#### Given data ####
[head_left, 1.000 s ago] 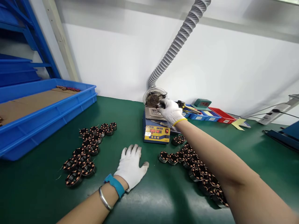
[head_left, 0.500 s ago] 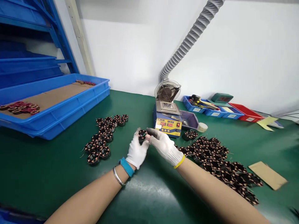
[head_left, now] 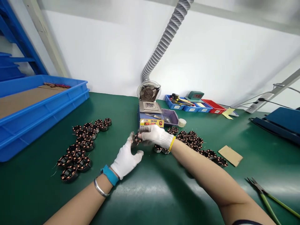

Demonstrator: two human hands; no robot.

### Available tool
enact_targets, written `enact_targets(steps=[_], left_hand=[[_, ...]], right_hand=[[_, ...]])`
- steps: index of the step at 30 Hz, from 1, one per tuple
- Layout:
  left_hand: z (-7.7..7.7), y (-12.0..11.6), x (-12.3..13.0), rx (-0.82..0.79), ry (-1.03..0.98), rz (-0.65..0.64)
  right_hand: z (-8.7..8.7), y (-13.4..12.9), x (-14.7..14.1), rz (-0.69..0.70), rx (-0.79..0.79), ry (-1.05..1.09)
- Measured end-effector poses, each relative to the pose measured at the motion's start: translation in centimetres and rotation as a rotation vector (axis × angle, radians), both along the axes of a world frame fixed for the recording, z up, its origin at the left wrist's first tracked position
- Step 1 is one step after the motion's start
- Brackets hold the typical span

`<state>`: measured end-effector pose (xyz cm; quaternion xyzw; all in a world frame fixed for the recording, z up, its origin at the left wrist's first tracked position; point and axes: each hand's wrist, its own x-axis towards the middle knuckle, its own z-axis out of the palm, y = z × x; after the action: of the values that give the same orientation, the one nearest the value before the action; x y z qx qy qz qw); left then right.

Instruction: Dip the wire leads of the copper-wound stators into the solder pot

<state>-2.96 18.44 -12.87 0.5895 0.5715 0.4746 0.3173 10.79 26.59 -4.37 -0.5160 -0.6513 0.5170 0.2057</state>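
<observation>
A small black-and-copper motor stator (head_left: 137, 137) is up in front of the solder pot (head_left: 152, 122), partly covered by blurred fingers. My right hand (head_left: 156, 136), in a white glove with a yellow cuff, is closed on it from the right. On the other side my left hand (head_left: 125, 159), gloved too and with a blue wristband, has its thumb spread away. Its fingertips are at the stator's left side, apart from the thumb. Several wound stators (head_left: 81, 145) stand grouped at the left. More stators (head_left: 191, 139) lie on the right, partly behind my right forearm.
A big blue tray (head_left: 70, 100) stands at the left. Behind the solder pot a round fan (head_left: 149, 93) meets a grey duct (head_left: 161, 40). Purple (head_left: 172, 116), blue (head_left: 173, 106) and red bins (head_left: 213, 107) line the back. Cardboard (head_left: 231, 155) and green-handled pliers (head_left: 263, 192) lie right.
The view has swung to the right, bringing the pliers into sight. My left thumb has come off the stator and spread, while my right hand has turned over it.
</observation>
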Motion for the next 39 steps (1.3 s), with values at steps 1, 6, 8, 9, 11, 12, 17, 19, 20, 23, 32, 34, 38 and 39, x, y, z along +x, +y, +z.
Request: enact_targets(steps=[1,6,8,9,11,12,17,19,20,23,32,34,38,39], left_hand=[[0.1,-0.1,0.1,-0.024,0.070,0.005],[0.0,0.0,0.5,-0.046,0.295,-0.044],[-0.2,0.1,0.5,-0.043,0.336,-0.038],[-0.3,0.1,0.5,-0.040,0.352,-0.036],[-0.4,0.2,0.5,-0.029,0.374,-0.029],[-0.5,0.2,0.5,-0.022,0.379,-0.025],[-0.6,0.2,0.5,-0.012,0.402,-0.027],[-0.6,0.1,0.5,-0.010,0.413,-0.024],[-0.7,0.1,0.5,-0.007,0.417,-0.022],[-0.8,0.1,0.5,-0.004,0.419,-0.021],[-0.8,0.2,0.5,0.009,0.407,-0.022],[-0.8,0.2,0.5,0.013,0.410,-0.023],[-0.8,0.2,0.4,0.002,0.416,-0.025],[-0.7,0.2,0.4,-0.004,0.417,-0.025]], right_hand=[[0.7,1.2,0.5,-0.051,0.103,-0.047],[5.0,8.6,3.0,-0.352,0.575,-0.329],[5.9,11.0,3.4,-0.392,0.683,-0.466],[6.0,11.8,3.5,-0.397,0.715,-0.527],[5.7,12.9,3.4,-0.389,0.725,-0.601],[5.5,13.2,3.3,-0.381,0.723,-0.628],[4.3,13.7,3.0,-0.352,0.730,-0.733],[4.2,13.9,2.9,-0.344,0.738,-0.750],[4.1,13.9,2.9,-0.337,0.743,-0.753],[4.2,14.1,2.9,-0.334,0.748,-0.760],[5.7,13.9,3.3,-0.353,0.783,-0.728],[5.7,13.8,3.2,-0.348,0.785,-0.732],[5.1,13.7,2.8,-0.314,0.778,-0.781],[4.9,13.6,2.7,-0.301,0.781,-0.792]])
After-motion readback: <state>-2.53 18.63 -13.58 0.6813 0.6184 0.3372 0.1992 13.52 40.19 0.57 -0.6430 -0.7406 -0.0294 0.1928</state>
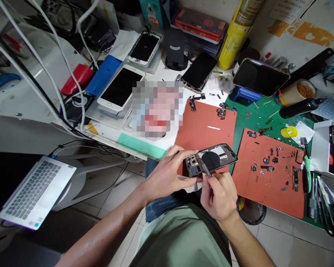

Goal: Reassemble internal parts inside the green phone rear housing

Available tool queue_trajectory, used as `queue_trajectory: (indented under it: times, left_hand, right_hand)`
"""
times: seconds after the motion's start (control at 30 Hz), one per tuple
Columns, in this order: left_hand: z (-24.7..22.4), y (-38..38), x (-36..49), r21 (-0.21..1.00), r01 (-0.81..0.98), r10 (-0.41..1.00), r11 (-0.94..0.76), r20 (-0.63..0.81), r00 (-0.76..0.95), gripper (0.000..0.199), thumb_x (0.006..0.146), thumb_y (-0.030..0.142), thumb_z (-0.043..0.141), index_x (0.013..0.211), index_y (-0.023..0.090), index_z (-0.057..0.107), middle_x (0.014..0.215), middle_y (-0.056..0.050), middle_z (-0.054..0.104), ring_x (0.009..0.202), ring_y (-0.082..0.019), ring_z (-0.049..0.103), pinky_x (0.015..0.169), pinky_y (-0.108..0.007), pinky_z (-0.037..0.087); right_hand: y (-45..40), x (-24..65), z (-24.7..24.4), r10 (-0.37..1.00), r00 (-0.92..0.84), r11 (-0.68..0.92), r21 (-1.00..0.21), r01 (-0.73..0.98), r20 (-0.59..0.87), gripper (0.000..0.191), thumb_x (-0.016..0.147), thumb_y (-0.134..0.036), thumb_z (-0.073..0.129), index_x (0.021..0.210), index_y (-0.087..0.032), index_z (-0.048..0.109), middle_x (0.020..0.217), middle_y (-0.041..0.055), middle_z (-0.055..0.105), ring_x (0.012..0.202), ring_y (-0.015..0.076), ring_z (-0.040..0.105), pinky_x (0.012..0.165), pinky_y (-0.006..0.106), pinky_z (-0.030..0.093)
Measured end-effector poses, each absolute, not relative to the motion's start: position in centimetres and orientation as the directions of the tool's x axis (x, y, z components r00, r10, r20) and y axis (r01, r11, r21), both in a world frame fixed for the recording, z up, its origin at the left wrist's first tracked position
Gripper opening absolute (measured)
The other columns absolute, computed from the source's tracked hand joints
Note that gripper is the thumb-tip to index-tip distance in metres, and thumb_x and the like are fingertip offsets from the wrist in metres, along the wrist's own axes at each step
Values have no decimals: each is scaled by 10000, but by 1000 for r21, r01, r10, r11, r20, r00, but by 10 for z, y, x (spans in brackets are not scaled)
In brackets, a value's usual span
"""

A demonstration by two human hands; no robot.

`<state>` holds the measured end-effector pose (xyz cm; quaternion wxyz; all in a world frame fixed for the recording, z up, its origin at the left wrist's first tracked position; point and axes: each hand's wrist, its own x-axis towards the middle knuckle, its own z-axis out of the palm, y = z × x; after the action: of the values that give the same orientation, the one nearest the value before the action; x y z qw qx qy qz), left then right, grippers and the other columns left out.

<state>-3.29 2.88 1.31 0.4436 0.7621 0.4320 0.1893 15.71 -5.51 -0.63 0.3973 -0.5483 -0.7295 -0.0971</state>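
Note:
An opened phone housing (222, 151), its inside facing up, is gripped at its left end by my left hand (171, 172). The thumb and fingers clasp opposite edges. A dark round pad sits in the middle of the housing, and the camera parts are at the end near my left hand. My right hand (220, 193) pinches metal tweezers (205, 169) with a ribbed grip. Their tip reaches inside the housing, beside the camera parts; whether it grips anything is too small to tell. The housing is held over the near edge of a red-brown mat (206, 128).
Small phone parts lie on a second red-brown mat (246, 178) at right, beside hand tools (320, 200). Behind are a propped phone (260, 77), a yellow can (232, 40) and a dark phone (199, 70). White phones (121, 87), cables (48, 70) and a laptop (36, 193) are at left.

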Motion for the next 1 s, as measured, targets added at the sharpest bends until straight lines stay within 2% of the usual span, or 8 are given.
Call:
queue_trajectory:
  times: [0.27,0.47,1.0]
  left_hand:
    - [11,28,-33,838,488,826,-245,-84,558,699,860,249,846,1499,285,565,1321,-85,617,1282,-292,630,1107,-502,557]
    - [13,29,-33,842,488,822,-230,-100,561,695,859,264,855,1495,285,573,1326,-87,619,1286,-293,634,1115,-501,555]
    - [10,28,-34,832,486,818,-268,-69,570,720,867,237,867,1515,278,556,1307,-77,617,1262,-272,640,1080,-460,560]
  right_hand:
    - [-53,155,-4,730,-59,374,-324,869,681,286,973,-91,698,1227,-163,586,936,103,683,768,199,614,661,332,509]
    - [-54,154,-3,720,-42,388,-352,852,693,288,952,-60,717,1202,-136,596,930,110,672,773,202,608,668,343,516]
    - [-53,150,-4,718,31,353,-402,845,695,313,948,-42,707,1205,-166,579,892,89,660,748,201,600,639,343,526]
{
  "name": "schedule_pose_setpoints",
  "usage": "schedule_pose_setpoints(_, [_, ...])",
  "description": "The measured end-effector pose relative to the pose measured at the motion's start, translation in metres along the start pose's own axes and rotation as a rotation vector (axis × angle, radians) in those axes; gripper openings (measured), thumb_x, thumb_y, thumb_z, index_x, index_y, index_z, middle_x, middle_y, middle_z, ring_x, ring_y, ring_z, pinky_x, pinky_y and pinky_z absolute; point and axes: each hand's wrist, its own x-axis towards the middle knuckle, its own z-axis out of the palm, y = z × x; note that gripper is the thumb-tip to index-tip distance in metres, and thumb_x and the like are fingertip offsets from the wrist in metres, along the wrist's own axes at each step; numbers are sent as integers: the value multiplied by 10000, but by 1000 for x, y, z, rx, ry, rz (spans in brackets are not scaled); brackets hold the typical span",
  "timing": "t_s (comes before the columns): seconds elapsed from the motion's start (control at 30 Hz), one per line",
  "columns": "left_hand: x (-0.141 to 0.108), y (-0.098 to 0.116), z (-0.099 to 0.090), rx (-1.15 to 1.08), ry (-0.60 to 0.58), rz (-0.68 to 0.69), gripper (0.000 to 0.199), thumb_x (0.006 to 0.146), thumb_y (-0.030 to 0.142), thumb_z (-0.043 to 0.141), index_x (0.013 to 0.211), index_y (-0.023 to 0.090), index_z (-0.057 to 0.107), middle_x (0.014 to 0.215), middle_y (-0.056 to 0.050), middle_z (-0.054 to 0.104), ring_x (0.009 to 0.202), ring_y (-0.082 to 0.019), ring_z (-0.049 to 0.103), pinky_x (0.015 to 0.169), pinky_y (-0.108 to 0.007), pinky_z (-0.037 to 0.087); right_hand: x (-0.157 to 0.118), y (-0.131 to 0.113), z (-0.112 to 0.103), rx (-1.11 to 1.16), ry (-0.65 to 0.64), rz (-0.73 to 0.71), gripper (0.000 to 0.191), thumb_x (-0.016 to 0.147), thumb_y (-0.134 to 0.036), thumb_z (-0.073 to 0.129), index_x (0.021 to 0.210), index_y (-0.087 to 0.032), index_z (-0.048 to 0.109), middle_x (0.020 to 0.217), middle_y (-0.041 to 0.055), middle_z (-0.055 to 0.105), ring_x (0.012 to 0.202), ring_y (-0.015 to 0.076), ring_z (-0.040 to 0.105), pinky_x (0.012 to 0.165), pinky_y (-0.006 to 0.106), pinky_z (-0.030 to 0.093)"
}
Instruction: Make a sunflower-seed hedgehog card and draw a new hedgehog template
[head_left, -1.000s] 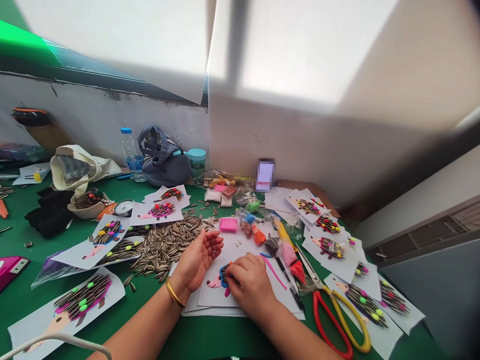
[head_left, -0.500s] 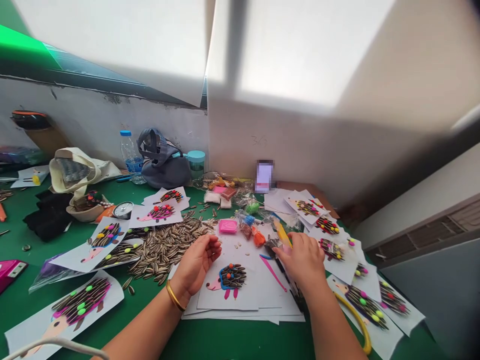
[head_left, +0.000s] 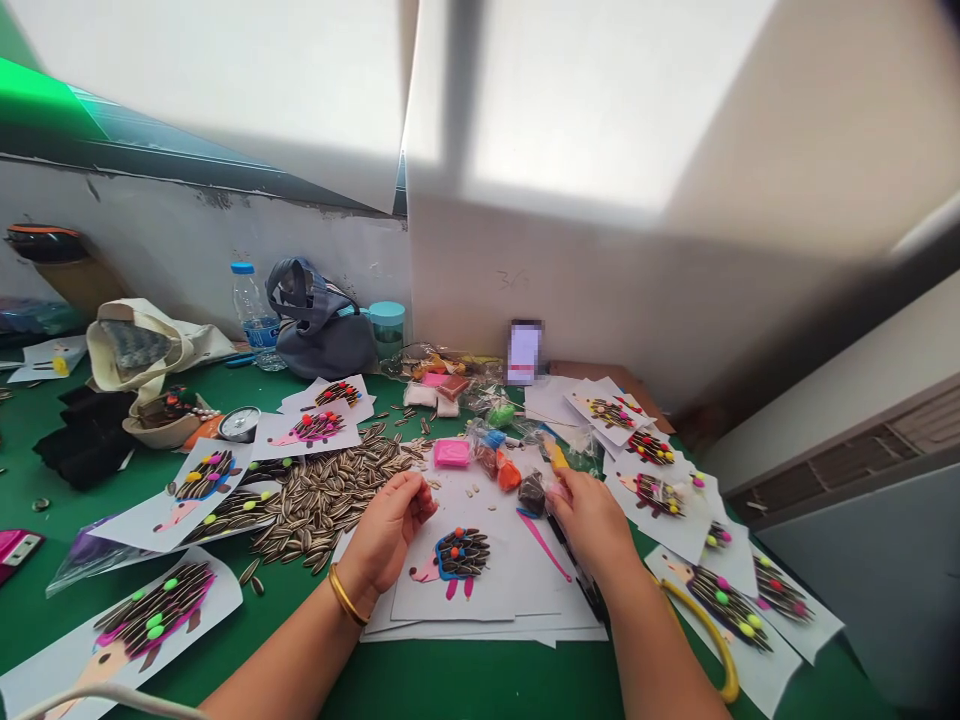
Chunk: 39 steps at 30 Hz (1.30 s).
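On the pale panel, faint handwriting is read as "3/", its last character being unclear. The print on the bottle's blue label cannot be made out, and the phone screen is pixelated.

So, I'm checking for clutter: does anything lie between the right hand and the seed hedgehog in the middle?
Yes: the thin pink strip lies on the paper between the right hand and the seed hedgehog. It looks low, so probably a minor obstacle.
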Motion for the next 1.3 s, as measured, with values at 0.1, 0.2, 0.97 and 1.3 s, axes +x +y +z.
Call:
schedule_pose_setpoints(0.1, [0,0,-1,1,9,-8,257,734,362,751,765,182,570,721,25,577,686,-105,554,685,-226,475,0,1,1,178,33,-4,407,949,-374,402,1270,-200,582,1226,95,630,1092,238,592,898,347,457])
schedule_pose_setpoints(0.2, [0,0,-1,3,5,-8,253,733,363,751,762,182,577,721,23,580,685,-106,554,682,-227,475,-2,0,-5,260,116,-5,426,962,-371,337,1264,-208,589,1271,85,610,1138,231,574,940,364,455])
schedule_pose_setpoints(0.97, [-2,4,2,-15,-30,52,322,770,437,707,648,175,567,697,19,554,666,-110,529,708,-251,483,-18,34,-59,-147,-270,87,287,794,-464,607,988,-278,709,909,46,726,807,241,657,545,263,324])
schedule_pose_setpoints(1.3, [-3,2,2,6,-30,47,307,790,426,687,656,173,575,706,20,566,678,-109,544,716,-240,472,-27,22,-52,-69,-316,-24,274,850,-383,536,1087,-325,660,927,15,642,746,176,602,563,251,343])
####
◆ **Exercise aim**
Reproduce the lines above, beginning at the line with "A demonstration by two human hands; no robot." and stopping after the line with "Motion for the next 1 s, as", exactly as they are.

◆ **Task solution**
A demonstration by two human hands; no robot.

`<state>` holds the measured end-effector pose (xyz cm; quaternion wxyz; all in a world frame fixed for the recording, z up, its origin at the left wrist's first tracked position; point and axes: each hand's wrist, its own x-axis towards the middle knuckle, its own z-axis out of the palm, y = z × x; after the action: of the values that give the same orientation, the one nearest the value before the action; x y z qw qx qy qz), left then right, grippers and the other columns left out.

<state>-3.29 2.88 1.31 0.4436 0.7621 0.4320 0.1893 15.71 -5.51 -0.63 0.3973 -0.5483 -0.7295 -0.0971</state>
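Note:
An opened phone housing (222, 151), its inside facing up, is gripped at its left end by my left hand (171, 172). The thumb and fingers clasp opposite edges. A dark round pad sits in the middle of the housing, and the camera parts are at the end near my left hand. My right hand (220, 193) pinches metal tweezers (205, 169) with a ribbed grip. Their tip reaches inside the housing, beside the camera parts; whether it grips anything is too small to tell. The housing is held over the near edge of a red-brown mat (206, 128).
Small phone parts lie on a second red-brown mat (246, 178) at right, beside hand tools (320, 200). Behind are a propped phone (260, 77), a yellow can (232, 40) and a dark phone (199, 70). White phones (121, 87), cables (48, 70) and a laptop (36, 193) are at left.
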
Motion for the next 1 s, as measured, targets added at the sharpest bends until straight lines stay within 2% of the usual span, or 8 are given.

With this, the answer is done.